The primary impact of CVE-2026-33500 is the potential for attackers to execute arbitrary JavaScript in the browsers of users who view maliciously crafted comments on AVideo platforms. This can lead to session hijacking, theft of sensitive information such as authentication tokens, defacement, or redirection to malicious sites. For organizations using AVideo to host or share video content, this undermines user trust and platform integrity. Attackers with low privileges can exploit this vulnerability, increasing the risk of insider threats or abuse by registered users. Although availability is not directly affected, the reputational damage and potential data breaches can have significant operational and compliance consequences. The vulnerability's stored nature means malicious payloads persist until removed or patched, increasing exposure time. Organizations with large user bases or sensitive content are at greater risk of targeted exploitation. The lack of known exploits in the wild suggests limited current active exploitation but does not preclude future attacks once the vulnerability becomes widely known.
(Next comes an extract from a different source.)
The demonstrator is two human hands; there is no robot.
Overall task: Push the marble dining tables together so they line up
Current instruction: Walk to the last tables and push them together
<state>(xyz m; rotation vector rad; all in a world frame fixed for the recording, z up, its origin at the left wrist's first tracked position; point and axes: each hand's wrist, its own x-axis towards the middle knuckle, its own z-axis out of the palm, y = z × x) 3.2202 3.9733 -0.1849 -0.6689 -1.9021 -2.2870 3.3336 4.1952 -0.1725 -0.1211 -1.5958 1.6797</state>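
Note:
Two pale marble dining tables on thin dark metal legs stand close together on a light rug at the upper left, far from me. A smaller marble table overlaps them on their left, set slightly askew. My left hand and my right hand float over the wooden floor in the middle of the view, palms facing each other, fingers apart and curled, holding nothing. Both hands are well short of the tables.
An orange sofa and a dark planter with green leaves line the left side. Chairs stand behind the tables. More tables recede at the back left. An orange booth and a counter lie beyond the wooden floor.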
Organizations should immediately apply the patch committed by WWBN (commit 3ae02fa240939dbefc5949d64f05790fd25d728d) that restores proper sanitization of markdown links and re-enables safeMode or equivalent URI filtering in Parsedown. Until patched, administrators should consider disabling user comments or restricting comment posting to trusted users only. Implement additional server-side input validation and sanitization for markdown content, specifically filtering out javascript: and other unsafe URI schemes in markdown links. Employ Content Security Policy (CSP) headers to restrict script execution origins and mitigate impact of potential XSS payloads. Monitor logs and user reports for suspicious comment activity or unexpected script execution. Educate users about the risks of clicking untrusted links in comments. Regularly update AVideo and its dependencies to the latest secure versions. Conduct security reviews of custom markdown processing code to ensure no similar bypasses exist. Consider deploying web application firewalls (WAFs) with rules to detect and block XSS payloads targeting markdown syntax.